Postby Jack'n'theBox » Sun Aug 31, 2014 12:29 am

I'm stuck but missing something very simple, I think...?
Yes, the irony in this is that is it very simple – so simple in fact that when people get it – laughter is a common reaction. The trick is not to over think it – thought is the mechanism which produces the self-view in the first place – you cannot see through the self-view via the same mechanism. So keep with direct experience – when thought offers an interpretation or ‘claims’ ownership of something (e.g. “I made that happen”) – question “Is that true?” and really look.


The fingers don't respond (like a reflex) to a thought that tells them to tap. Obviously I can choose to make them tap but there is no 'force' or 'supreme command centre' that makes them tap. You're trying to help me see the absence of a controller. If the fingers tap, it's because I choose it (had the thought).
OK do you see that your opening and closing statements here are in conflict? You say the fingers don’t respond to a thought that tells them to tap – and then you say if the fingers tap it’s because you choose it (have the thought)?

If you look closely – it is clear that there are many (most?) thoughts that don’t result in action. I can lie in bed for a long time and thought suggests all sorts of things that I should be doing and repeatedly says ‘get up get up’ – but nothing happens – then suddenly, while thinking about something else, I get up. What made the getting up happen? It certainly wasn’t a thought – if thoughts could make things happen, I’d have a very clean and tidy house (I don’t).

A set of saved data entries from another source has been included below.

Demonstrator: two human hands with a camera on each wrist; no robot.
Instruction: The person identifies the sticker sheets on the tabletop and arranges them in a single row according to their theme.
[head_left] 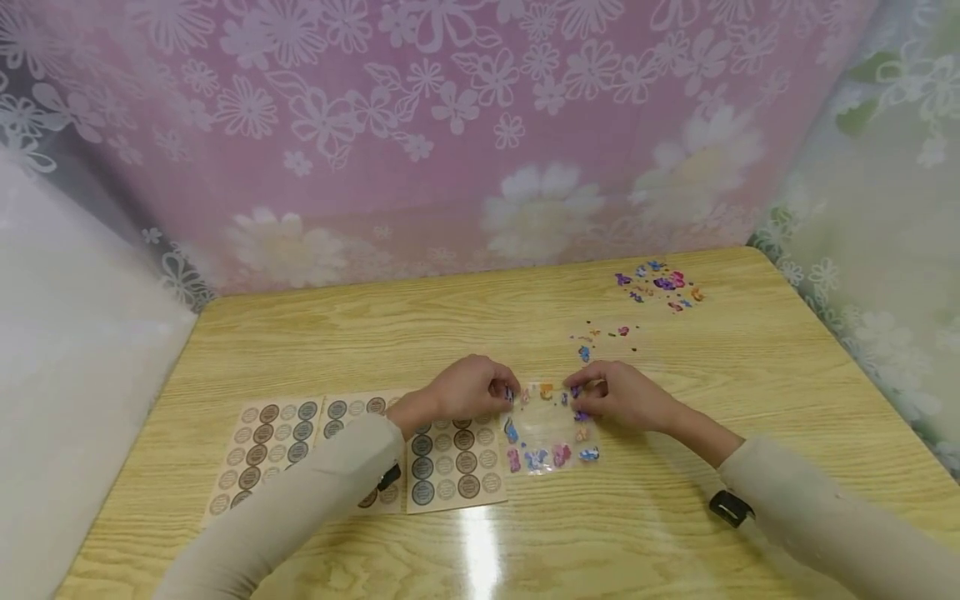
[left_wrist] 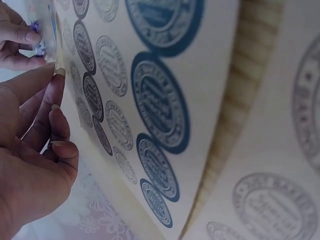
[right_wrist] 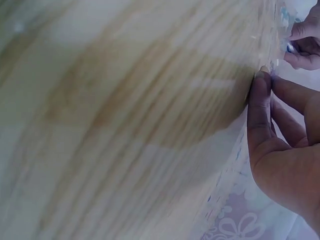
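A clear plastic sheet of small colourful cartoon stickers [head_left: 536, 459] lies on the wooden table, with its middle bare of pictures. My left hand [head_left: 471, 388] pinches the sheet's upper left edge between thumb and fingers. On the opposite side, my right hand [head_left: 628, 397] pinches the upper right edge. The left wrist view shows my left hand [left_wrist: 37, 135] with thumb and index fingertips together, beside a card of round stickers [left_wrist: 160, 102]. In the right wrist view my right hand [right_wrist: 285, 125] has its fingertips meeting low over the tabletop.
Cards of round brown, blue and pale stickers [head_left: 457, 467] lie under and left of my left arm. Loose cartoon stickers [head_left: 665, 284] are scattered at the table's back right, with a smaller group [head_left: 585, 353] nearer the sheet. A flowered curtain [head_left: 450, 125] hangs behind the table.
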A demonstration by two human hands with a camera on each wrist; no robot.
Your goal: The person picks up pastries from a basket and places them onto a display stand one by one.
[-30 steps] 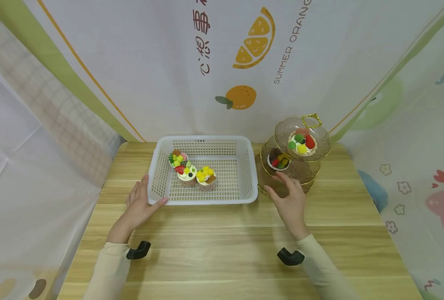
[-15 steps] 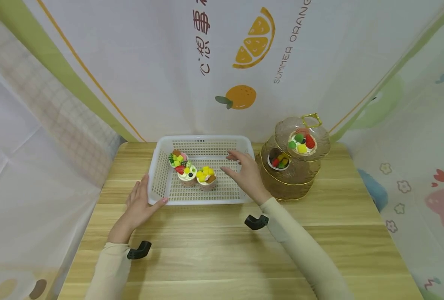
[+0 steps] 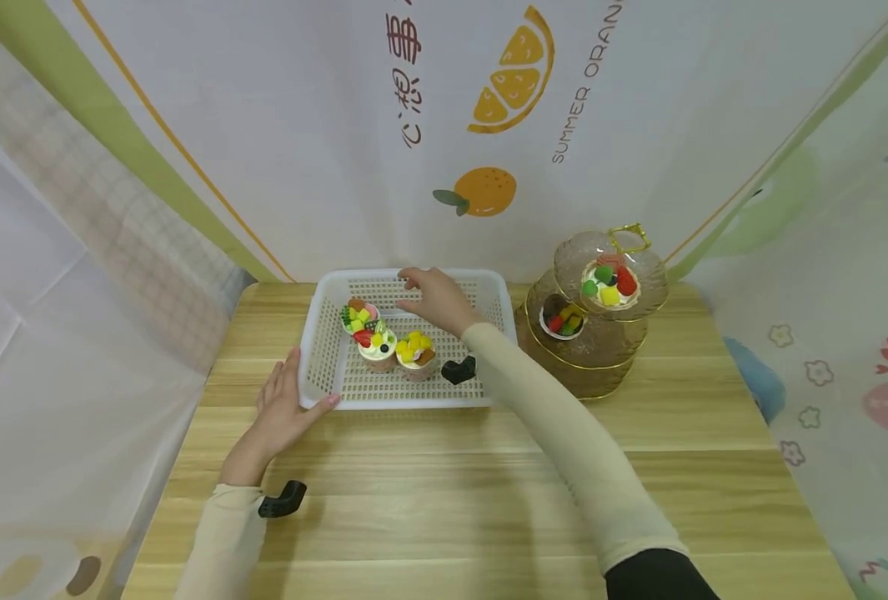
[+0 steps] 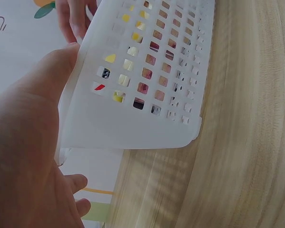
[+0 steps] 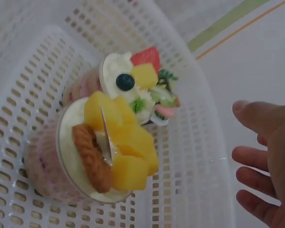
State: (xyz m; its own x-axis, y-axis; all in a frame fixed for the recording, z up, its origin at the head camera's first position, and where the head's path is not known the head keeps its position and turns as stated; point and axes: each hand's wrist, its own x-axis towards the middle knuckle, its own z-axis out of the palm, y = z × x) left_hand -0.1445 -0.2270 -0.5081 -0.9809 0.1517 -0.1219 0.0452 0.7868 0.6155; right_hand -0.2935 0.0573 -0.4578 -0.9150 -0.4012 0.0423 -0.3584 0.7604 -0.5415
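Observation:
A white plastic basket [image 3: 459, 402] holds three cups topped with cream and fruit. One cup [image 5: 52, 166] has yellow cubes and a brown biscuit; another cup [image 3: 377, 350] carries a strawberry piece and a blueberry. The third cup [image 3: 358, 317], with green and pink toppings, is behind them. My left hand [image 3: 282, 417] rests at the basket's front left corner, thumb on the rim [image 4: 75, 61] and fingers spread along the outer left side. My right hand [image 3: 444, 302] hovers over the basket's back part, loosely bent fingers [image 5: 252, 156] holding nothing, apart from the cups.
Right of the basket stands a tiered tray stand [image 3: 601, 354] with gold edges and a gold handle [image 3: 629, 238]. A fruit tart [image 3: 610, 285] sits on its top tier, a dark fruit cup [image 3: 562, 318] lower. Behind the wooden table [image 3: 444, 500] hangs a printed cloth [image 3: 323, 167].
My right hand has moved left from beside the tiered stand, over the basket and towards its back. The left hand has stayed at the basket's corner. The cups and tart have not moved.

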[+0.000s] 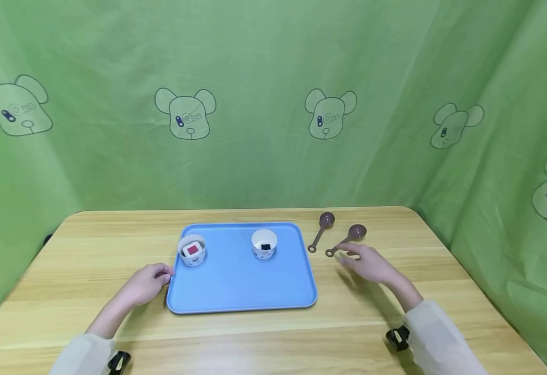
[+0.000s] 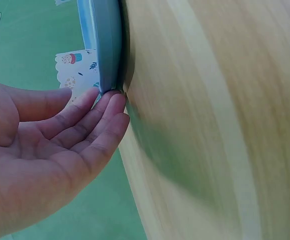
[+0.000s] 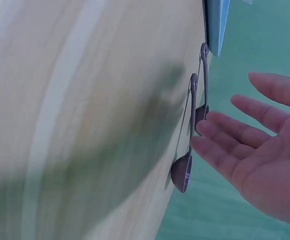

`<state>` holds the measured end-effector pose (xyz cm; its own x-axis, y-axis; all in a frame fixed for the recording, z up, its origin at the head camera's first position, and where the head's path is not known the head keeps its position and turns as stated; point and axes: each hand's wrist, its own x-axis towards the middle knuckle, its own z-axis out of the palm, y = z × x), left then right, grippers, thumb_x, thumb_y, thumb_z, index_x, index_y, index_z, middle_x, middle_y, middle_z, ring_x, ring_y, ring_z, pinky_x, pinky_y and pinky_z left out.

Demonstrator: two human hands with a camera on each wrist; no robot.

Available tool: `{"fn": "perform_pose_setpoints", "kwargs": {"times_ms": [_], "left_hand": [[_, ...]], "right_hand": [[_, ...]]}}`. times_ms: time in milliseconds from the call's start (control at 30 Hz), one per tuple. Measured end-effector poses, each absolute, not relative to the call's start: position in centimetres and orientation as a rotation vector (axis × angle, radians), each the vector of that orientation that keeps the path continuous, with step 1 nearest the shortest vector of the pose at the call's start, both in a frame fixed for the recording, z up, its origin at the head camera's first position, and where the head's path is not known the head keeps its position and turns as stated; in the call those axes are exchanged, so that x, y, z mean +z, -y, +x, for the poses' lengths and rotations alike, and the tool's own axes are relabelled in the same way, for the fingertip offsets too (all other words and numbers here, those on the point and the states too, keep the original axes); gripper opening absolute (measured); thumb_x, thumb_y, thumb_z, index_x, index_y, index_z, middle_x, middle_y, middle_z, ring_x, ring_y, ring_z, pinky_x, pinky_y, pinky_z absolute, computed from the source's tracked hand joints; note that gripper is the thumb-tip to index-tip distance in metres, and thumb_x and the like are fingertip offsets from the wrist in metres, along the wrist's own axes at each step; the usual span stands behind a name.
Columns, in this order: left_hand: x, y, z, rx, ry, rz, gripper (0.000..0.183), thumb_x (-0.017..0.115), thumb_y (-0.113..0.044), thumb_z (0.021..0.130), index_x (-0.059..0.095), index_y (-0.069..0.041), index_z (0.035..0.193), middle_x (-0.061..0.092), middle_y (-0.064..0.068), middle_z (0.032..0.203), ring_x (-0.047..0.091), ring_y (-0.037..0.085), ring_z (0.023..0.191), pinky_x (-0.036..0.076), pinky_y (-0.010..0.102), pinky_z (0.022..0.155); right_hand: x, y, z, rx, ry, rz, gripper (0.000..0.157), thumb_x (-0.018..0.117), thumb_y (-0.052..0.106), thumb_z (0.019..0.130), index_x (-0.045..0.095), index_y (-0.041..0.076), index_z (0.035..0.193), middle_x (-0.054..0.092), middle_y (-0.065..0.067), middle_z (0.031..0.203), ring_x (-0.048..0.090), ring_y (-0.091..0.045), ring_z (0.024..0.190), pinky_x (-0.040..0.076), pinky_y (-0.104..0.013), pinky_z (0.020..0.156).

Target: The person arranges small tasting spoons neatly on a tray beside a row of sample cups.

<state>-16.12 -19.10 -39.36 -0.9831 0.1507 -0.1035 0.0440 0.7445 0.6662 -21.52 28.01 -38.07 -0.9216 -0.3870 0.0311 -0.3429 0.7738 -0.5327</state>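
My left hand is at the left edge of a blue tray, its fingertips right at the rim with fingers loosely bent. Inside the tray stand two white patterned paper cups: the left cup holds a white block with a red top, and the right cup has a small black piece in it. My right hand hovers by the near brown measuring spoon, fingers extended and relaxed around its handle. A second brown measuring spoon lies between that spoon and the tray.
The wooden table reaches back to a green curtain with bear-head outlines, which also hangs along both sides. A black wrist device sits at my right sleeve, and another black device at my left.
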Motion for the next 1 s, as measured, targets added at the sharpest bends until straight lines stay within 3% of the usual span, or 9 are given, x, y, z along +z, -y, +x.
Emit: {"fn": "perform_pose_setpoints", "kwargs": {"times_ms": [200,600,1000], "left_hand": [[-39.3,19.0,-16.0,1.069,-2.782,0.156,0.02,0.047,0.0,0.09,0.059,0.01,0.102,0.06,0.023,0.101,0.054,0.039,0.099,0.043,0.05,0.084],[-39.3,19.0,-16.1,1.061,-2.796,0.163,0.02,0.046,0.0,0.09,0.059,0.01,0.102,0.06,0.024,0.102,0.053,0.04,0.1,0.043,0.05,0.085],[-39.5,19.1,-16.2,1.058,-2.798,0.164,0.02,0.047,0.0,0.09,0.059,0.01,0.101,0.06,0.023,0.102,0.054,0.038,0.098,0.044,0.049,0.083]], "right_hand": [[-38.2,-28.1,-22.0,-0.855,-2.878,-0.561,0.036,0.054,0.013,0.091,0.053,-0.009,0.119,0.054,-0.028,0.117,0.056,-0.04,0.097,0.043,-0.054,0.084],[-37.9,-28.7,-23.3,-0.832,-2.89,-0.552,0.032,0.055,0.009,0.088,0.055,-0.011,0.114,0.055,-0.03,0.112,0.058,-0.037,0.092,0.047,-0.049,0.08],[-38.2,-28.6,-24.8,-0.869,-2.86,-0.502,0.035,0.054,0.007,0.089,0.051,-0.014,0.116,0.056,-0.03,0.111,0.052,-0.044,0.103,0.04,-0.053,0.089]]}}
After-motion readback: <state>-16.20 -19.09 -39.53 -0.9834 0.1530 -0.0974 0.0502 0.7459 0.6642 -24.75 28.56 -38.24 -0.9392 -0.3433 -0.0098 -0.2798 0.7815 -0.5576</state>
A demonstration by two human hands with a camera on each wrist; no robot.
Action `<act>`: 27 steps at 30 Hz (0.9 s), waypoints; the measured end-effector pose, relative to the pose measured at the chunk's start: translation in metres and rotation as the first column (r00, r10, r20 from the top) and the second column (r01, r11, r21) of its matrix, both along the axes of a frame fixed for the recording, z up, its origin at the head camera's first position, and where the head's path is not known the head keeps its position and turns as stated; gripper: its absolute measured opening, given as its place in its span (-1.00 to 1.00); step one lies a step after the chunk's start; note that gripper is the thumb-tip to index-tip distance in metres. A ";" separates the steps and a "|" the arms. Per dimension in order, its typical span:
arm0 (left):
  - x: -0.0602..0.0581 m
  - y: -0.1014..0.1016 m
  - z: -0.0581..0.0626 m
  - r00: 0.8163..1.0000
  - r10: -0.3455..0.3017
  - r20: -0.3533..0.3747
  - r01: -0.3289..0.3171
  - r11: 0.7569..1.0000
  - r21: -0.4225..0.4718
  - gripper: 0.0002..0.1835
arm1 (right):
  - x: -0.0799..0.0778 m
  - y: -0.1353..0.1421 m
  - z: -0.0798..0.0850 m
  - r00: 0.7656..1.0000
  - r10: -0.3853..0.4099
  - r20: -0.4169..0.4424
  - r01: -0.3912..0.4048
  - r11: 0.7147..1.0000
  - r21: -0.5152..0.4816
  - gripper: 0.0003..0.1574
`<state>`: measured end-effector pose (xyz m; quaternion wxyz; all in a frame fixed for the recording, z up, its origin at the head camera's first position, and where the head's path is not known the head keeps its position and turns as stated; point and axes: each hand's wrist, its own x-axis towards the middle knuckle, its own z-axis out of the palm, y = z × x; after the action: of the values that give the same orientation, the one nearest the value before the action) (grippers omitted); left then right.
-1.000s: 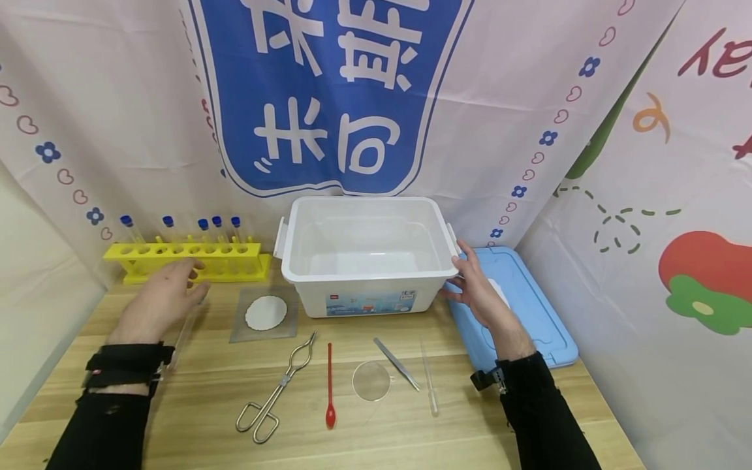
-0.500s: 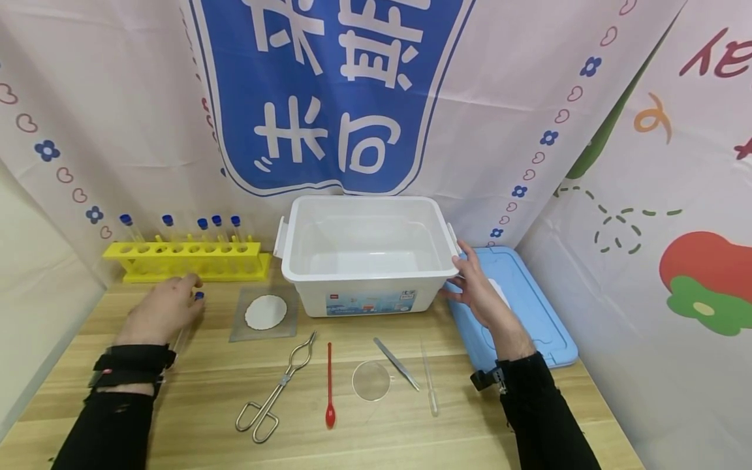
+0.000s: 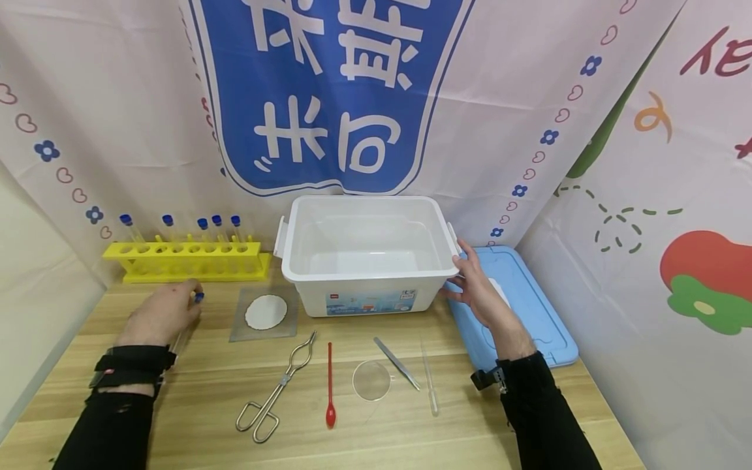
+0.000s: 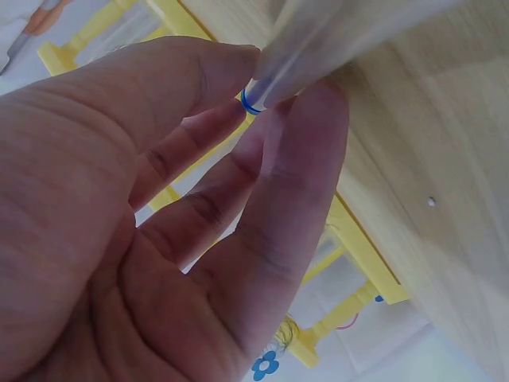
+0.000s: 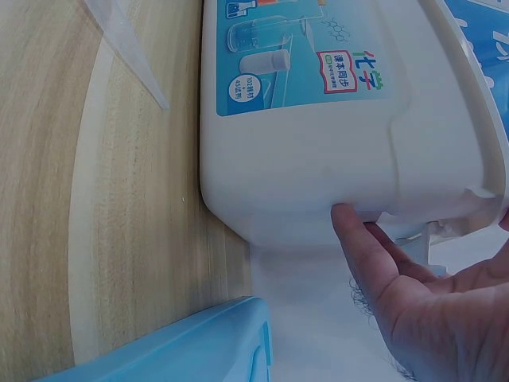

Look at all the thoughts that pop up suggesting courses of action that don’t eventuate. If there is a ‘you’ thinking the thoughts – why doesn’t every thought result in the suggested action? Are you saying that you don’t choose which thoughts pop up – but you DO chose which thoughts are acted upon? Have a look today and see if this is really what is happening?
I'm getting a bit stuck on the matter of choice. So, for example, I got some free time today, I decided to spend it reflecting on this work instead of blowdrying my hair.
Ok so two thoughts popped up – reflect on the LU dialogue – or blowdry my hair. Did you know in advance that these exact two thoughts would pop up? What about other courses of action that you could have done – do the laundry – bake a cake – Why of all possible thoughts did these pop up? Did you choose to have only these thoughts?
I made a choice based on my aspirations. I can see that's a thought (right?) but it is directed; based on my ideals and where I want to go. My day is (partly) made up of these choices. Is that not 'me'? And when I stay in bed instead of getting up to meditate (because I drank too much wine and couldn't be bothered with my ideals) is that choice not 'me' too?
Choice is a thought – what I mean is that the decision to do the LU exercise and not blowdry the hair is itself a thought – a particular action eventuates and then thought says “I chose this”.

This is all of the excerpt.